Home Leave?! What!?

A surprising twist!

Home Leave?! What!?
If the hospital had a prom, we’d be clearly be prom pose pros! Photo courtesy of our oldest son.

When Michael was in the midst of chemotherapy at Princess Margaret Hospital, they would often want to start a new round early on a Monday morning. The pharmacy that supplies the chemo drugs is closed over the weekend, so the Hematology Ward would admit Michael on Friday so that he was technically in patient and the drugs could be ordered that day. Then they would allow him “home leave.” A bed was kept for him, but he was allowed to go home, returning late Sunday night so he could begin chemo early the next morning. It was kind of awesome, giving Michael more time at home to sleep in his comfy bed instead of just chilling at the hospital doing nothing.

In Michael’s post-transplant care at Queen Mary Hospital, there’s been a lot of talk about when he’ll be released. The last thing keeping him there are the gastrointestinal issues cause by the Graft vs Host Disease (GVHD). He is anxious to come home, and I am anxious about him coming home. He’s in a pristine isolation room with a team of 12+ medical professionals caring for him in any 24 hour period. Our home is currently free from plants and other risky things for a transplant patient, but there’s just me and our sons, none of us medical professionals. But my biggest source of anxiety about him coming home is what comes next.

We know following Michael’s release he will eventually end up back in the hospital.

Whether his platelets end up being too low and he needs a transfusion, he spikes a fever, or the GVHD ramps up, odds are extremely high he’ll end up back at Queen Mary. However, the next time he’s admitted, it won’t be to the isolation ward with a big room and bathroom all to himself with views of the South China Sea and a nurse who will make food for him any time he calls. It will be to the general men’s ward, with two to ten other patients in his room, a single shared toilet, and whatever food he is given, on the hospital’s schedule.

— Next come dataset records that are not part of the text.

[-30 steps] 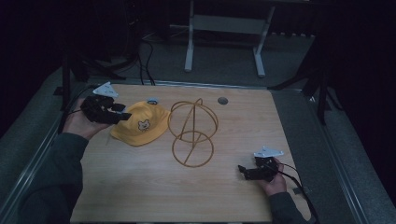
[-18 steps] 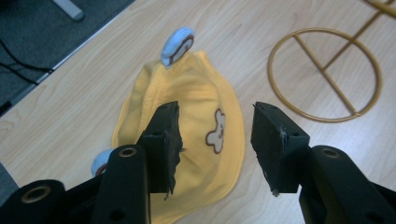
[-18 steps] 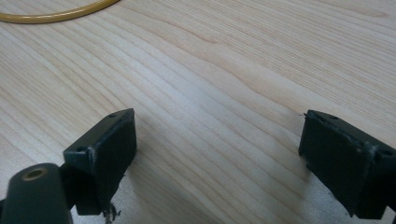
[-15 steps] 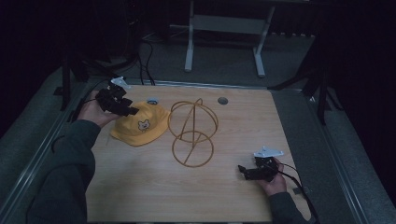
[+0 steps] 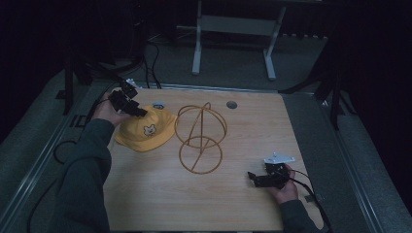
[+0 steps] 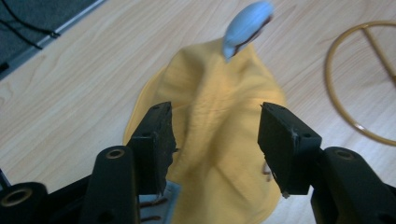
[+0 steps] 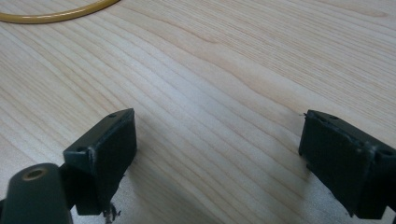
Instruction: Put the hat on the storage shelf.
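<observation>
A yellow cloth hat (image 5: pixel 145 131) with a small bear face lies flat on the wooden table, left of a gold wire stand (image 5: pixel 200 138). My left gripper (image 5: pixel 137 111) hovers at the hat's back left edge. In the left gripper view its jaws stand wide open, having just been opening, and the hat (image 6: pixel 219 130) lies below and between them, with the pads off the cloth. A blue tab (image 6: pixel 245 28) sticks out at the hat's far end. My right gripper (image 5: pixel 253 178) rests open near the front right, with bare wood between its jaws (image 7: pixel 217 154).
The wire stand's base ring (image 6: pixel 328 79) lies right of the hat, and its rim (image 7: pixel 56 17) curves far ahead of the right gripper. A round grommet (image 5: pixel 231 104) sits in the tabletop at the back. Metal stand legs (image 5: pixel 197 48) rise beyond the table.
My left hand has moved from the hat's left side toward the back and right, and now reaches over the hat's back edge. The right hand has kept still.
</observation>
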The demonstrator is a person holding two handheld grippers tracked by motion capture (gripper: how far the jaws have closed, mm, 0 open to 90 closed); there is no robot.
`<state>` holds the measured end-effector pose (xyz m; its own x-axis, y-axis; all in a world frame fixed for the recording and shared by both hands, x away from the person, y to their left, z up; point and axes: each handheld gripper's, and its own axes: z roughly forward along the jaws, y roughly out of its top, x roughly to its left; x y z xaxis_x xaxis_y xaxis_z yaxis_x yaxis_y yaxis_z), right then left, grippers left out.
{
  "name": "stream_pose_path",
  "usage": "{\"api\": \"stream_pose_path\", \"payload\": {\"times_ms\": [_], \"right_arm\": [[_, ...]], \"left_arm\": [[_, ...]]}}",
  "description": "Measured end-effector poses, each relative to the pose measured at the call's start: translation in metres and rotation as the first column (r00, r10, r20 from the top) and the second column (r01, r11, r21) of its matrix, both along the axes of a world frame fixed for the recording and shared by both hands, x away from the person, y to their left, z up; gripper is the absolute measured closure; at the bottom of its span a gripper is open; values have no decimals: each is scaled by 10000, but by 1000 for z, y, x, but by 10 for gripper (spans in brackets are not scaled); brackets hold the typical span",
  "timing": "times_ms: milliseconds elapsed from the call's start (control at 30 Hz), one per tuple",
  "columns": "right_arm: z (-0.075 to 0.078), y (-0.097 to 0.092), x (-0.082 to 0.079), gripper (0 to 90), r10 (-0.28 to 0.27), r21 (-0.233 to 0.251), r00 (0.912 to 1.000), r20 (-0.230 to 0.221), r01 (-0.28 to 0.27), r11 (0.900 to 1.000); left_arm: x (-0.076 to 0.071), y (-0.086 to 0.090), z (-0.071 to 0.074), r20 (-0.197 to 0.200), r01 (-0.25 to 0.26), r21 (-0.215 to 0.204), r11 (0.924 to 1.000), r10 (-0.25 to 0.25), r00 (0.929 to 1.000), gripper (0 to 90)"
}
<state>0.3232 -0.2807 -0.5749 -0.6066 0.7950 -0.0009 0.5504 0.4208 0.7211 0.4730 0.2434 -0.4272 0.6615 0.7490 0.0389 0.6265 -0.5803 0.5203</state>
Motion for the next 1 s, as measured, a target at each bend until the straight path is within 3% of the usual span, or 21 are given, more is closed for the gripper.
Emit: {"api": "stream_pose_path", "payload": {"times_ms": [67, 267, 433, 533, 1000], "right_arm": [[0, 0, 0, 111, 1, -1, 10000, -1, -1, 10000], [0, 0, 0, 111, 3, -2, 10000, 2, -3, 10000], [0, 0, 0, 111, 0, -1, 10000, -3, 0, 10000], [0, 0, 0, 111, 23, 7, 10000, -2, -23, 10000], [0, 0, 0, 112, 25, 5, 10000, -3, -25, 10000]], "left_arm": [[5, 0, -5, -198, -19, 175, 9998, 23, 9998, 490], [14, -6, -16, -549, 221, 85, 9997, -216, 9983, 540], [13, -9, -19, -598, 370, 561, 9977, -336, 9976, 726], [10, -10, -18, -535, 377, 877, 9954, -331, 9980, 786], [-5, -7, 1, -363, 438, 634, 9970, -416, 9985, 809]]}}
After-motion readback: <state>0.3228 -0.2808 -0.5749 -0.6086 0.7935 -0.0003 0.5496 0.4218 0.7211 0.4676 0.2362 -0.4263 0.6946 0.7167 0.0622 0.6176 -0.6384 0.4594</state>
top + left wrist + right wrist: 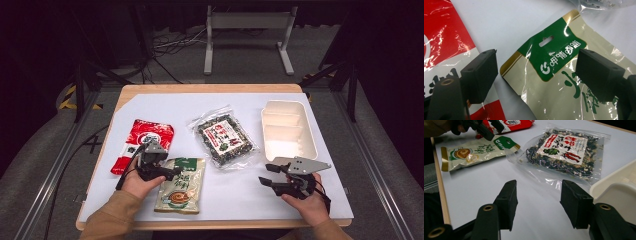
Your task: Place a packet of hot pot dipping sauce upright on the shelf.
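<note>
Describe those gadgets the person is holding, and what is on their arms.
Each hand holds a black two-jaw gripper: the left gripper and the right gripper. The jaws are blocky black pads on arms with brass-ringed holes. A grey three-cornered plate tops the right one, and a black cable trails from the left. The sleeves are tan.

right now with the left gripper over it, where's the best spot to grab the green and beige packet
Probably the green header end with the hang hole, at the packet's far edge. The packet lies flat on the white mat, and that header looks thin and empty. The left gripper, jaws open, already straddles it from above; tip down and pinch that edge.
</note>
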A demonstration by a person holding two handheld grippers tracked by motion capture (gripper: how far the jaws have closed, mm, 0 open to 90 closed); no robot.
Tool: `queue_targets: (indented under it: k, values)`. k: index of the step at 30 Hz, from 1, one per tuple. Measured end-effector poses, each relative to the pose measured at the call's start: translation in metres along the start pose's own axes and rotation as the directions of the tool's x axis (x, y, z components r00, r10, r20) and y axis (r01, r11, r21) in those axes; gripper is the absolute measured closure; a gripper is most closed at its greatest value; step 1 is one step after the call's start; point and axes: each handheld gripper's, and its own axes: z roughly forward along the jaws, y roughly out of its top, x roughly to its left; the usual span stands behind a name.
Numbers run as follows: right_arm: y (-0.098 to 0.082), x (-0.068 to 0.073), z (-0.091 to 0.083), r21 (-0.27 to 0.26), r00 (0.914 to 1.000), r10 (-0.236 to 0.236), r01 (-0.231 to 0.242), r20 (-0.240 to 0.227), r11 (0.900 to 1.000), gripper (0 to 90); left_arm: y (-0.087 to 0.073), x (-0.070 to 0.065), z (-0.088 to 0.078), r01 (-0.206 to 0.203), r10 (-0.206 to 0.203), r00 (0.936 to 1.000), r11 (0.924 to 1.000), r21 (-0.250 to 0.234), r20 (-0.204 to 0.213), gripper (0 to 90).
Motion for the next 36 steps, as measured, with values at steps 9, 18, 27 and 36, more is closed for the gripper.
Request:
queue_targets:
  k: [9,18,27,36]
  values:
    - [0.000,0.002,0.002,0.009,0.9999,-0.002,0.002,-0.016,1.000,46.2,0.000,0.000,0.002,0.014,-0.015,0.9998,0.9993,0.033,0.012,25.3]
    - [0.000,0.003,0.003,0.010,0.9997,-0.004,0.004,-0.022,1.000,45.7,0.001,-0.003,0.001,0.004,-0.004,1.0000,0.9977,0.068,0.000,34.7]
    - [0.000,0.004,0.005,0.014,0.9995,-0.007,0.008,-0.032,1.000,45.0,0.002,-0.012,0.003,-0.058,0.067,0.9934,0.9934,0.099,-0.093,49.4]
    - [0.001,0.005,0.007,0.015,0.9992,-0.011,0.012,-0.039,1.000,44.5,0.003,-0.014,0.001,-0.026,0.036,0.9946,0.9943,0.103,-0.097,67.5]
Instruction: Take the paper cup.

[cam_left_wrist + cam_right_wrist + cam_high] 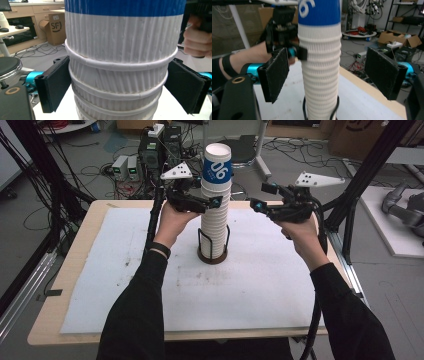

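Note:
A tall stack of white ribbed paper cups (pixel 215 220) stands in a black wire holder (pixel 212 251) on a round brown base at mid-table. The top cup (pixel 217 167) has a blue band with white digits. My left gripper (pixel 212 201) is shut on the stack just below the blue cup, and its pads (pixel 56 87) press against both sides of the ribbed cups (pixel 120 82). My right gripper (pixel 262 197) hovers to the right of the stack, open. Its two pads (pixel 275 75) flank the stack (pixel 322 75) with a gap on each side.
A white mat (pixel 150 285) covers the wooden table (pixel 45 330). Black frame posts (pixel 370 165) stand at both sides. Cables and electronics boxes (pixel 150 155) lie on the floor beyond the far edge. Cardboard boxes (pixel 397 38) sit farther off.

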Tool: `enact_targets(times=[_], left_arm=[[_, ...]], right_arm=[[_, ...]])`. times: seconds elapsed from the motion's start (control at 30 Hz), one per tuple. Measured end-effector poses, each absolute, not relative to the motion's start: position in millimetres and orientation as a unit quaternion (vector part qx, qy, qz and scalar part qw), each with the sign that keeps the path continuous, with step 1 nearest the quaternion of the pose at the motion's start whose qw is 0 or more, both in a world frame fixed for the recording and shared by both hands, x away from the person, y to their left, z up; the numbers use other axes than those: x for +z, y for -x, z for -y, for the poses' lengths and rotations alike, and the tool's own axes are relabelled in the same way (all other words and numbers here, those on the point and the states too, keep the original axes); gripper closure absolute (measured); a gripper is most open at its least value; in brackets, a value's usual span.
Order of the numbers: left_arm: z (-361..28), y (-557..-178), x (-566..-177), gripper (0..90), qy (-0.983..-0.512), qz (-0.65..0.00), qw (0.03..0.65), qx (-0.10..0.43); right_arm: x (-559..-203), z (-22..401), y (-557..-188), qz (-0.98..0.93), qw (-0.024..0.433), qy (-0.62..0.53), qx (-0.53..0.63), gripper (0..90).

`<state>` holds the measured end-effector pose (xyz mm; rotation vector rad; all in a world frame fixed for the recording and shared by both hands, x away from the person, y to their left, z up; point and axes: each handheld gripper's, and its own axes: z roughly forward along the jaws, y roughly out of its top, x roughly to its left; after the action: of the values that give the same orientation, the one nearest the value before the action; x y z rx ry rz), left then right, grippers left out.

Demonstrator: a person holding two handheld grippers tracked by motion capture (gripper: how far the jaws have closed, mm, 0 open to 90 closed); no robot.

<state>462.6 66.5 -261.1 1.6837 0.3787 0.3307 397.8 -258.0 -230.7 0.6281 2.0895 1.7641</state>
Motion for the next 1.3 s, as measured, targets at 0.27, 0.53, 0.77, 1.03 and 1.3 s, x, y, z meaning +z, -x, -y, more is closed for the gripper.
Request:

If he leaves Queen Mary before he is truly ready with the GVHD well under control, it will only hasten his return once he’s home and forced to get all his nutrition by mouth instead of through an IV. Knowing how low his morale is in his current situation, I can’t imagine how much lower it will go from here when he isn’t getting such personalized care. So I’ve been completely torn in desperately wanting him HOME with me, our children, our little dog, and all the comforts of the place we live, while also gripped with anxiety over what is going to happen if his body isn’t ready, even if his mind and heart are, and wanting him to stay where someone that isn’t me gets to make all the decisions on what is serious and what isn’t. It’s been a huge weight and I’ve hated the feeling of being pulled in two different directions while I’m already exhausted and stressed over dozens of other large and small things.

So imagine my complete surprise when the head of Michael’s transplant team proposed something I never would have thought to ask for: home leave.

The doctor suggested Michael would be allowed to come home over the weekend to have a trial of life at home, while the hospital kept his room for him to come back to on Monday morning. This was a truly astonishing offer, as there are only twenty-four transplant isolation rooms in all of Hong Kong, and Michael has been occupying one of them for sixty days. To let him try coming home to see how all of us can manage, while keeping his room open for him to come back to, seemed like the perfect solution… for me.

Michael didn’t understand my enthusiasm, as for him it’s like getting a taste of freedom and then being yanked back into isolation. Which is completely fair. It does feel like that to him and I will not discount his feelings at all. But for me, this option was like a massive safety net under a high wire. All the anxiety I was carrying surrounding Michael coming home dissolved.

The doctor said if the home leave trial goes amazingly, he’ll be able to come home for good quite soon, and we’ll all feel more confident about being able to handle it. If it goes less than great, then we know at any point during the home leave we can race back to Queen Mary and the team members who have been caring for him the last two months can immediately step in and take over with perfect continuity of care.

It took a week of careful planning. There was a last minute deep clean of our home, calling around to figure out creative door-to-door transportation which didn’t involve any public transit or walking for a very weak and shaky Michael, and then several meetings with doctors, nurses, and even the dietician to make sure we were all on board with Michael coming home for the weekend, with a scheduled return for Monday morning at 8:30 a.m. It was a plan with many moving parts, any one of which could have derailed it. But it all came together on Friday afternoon and after sixty days in isolation, Michael breathed in the hot, humid air of Hong Kong when he stepped outside and into the waiting van which took us all home.

There’s so much more to tell you, but right now we have two month’s worth of just sitting on the couch and holding hands to make up for, while we watch all the movies we’ve missed since June, hanging out together as a family, feeling grateful for the gift of time with Michael.

Left: Me, writing what you’re reading, trying not to cry. Right: Michael eating popcorn, watching the new Superman, crying just a little bit. What an extraordinary life.